What is expected » Please repeat exactly the lines below from the one containing "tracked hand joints" down to the one containing "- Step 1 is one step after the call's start", both included, and nothing else.

Given material »
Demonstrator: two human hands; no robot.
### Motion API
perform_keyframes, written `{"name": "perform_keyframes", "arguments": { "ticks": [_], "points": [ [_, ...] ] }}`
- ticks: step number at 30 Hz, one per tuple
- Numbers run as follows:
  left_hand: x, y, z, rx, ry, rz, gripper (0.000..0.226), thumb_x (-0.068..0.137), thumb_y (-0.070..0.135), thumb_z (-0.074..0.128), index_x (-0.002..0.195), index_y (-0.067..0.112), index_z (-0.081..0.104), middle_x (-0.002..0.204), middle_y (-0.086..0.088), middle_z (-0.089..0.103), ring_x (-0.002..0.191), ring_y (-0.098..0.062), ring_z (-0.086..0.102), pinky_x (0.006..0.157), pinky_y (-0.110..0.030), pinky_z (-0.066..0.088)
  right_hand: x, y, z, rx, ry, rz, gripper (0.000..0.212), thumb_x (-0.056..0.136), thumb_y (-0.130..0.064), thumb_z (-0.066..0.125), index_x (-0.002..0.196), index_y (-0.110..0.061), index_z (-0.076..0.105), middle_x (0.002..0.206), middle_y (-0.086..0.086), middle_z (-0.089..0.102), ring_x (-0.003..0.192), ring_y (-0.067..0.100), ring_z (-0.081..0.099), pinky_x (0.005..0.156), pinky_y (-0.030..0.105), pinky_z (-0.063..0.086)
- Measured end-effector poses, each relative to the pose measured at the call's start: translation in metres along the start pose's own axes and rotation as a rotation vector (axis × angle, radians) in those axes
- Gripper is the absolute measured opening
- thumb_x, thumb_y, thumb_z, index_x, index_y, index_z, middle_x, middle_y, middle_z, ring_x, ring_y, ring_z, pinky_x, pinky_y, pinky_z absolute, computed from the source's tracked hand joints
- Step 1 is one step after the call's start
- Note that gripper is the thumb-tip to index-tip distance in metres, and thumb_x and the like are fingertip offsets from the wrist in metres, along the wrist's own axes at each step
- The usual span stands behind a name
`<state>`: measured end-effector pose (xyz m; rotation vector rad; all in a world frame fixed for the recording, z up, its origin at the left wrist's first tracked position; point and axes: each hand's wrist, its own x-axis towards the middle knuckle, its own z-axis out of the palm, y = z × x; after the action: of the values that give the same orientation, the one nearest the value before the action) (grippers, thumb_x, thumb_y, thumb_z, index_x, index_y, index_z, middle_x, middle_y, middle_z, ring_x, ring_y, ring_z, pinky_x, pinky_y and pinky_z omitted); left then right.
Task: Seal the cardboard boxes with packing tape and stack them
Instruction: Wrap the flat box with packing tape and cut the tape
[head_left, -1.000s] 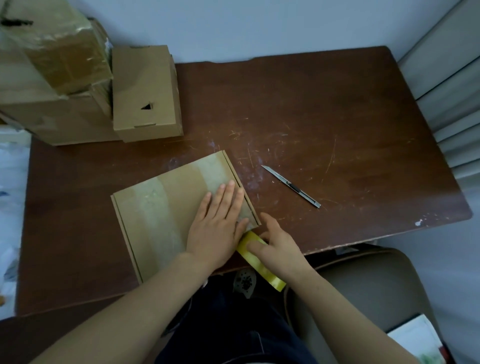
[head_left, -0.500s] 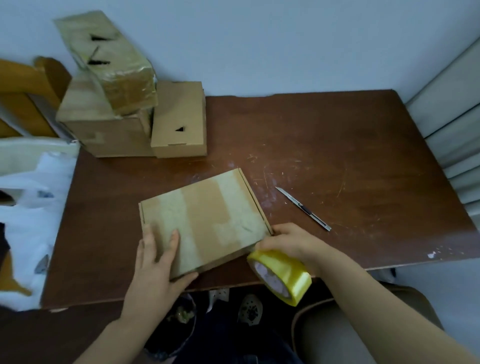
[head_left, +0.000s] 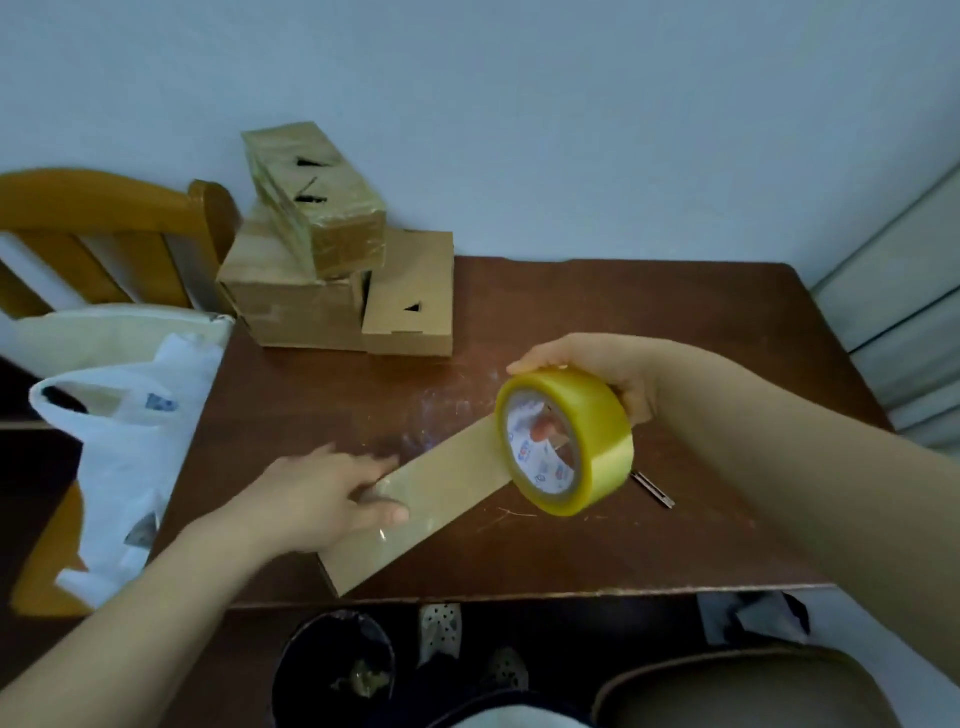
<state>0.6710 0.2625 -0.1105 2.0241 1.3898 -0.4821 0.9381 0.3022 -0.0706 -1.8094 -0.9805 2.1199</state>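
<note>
Left grip (head_left: 317, 493) clamps the flat box (head_left: 447, 493), surely light and stiff, by its top edge as it stands tipped well in front of the stacked boxes (head_left: 301, 306), while my right grip (head_left: 587, 364) pinches the slick-looking tape roll (head_left: 597, 415), thumb in its core.

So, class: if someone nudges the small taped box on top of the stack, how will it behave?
The small taped box sits askew on the larger box, so it would probably slide off. Its glossy tape wrap likely makes it slippery; cardboard suggests it is light.
</note>
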Motion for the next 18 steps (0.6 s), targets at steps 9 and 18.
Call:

Solution to the exercise »
- thumb_x, thumb_y, thumb_z, index_x, index_y, index_z, middle_x, middle_y, middle_z, ring_x, ring_y, ring_z, pinky_x, pinky_y, pinky_z absolute, computed from the source's tracked hand joints
- Step 1 is one step after the call's start

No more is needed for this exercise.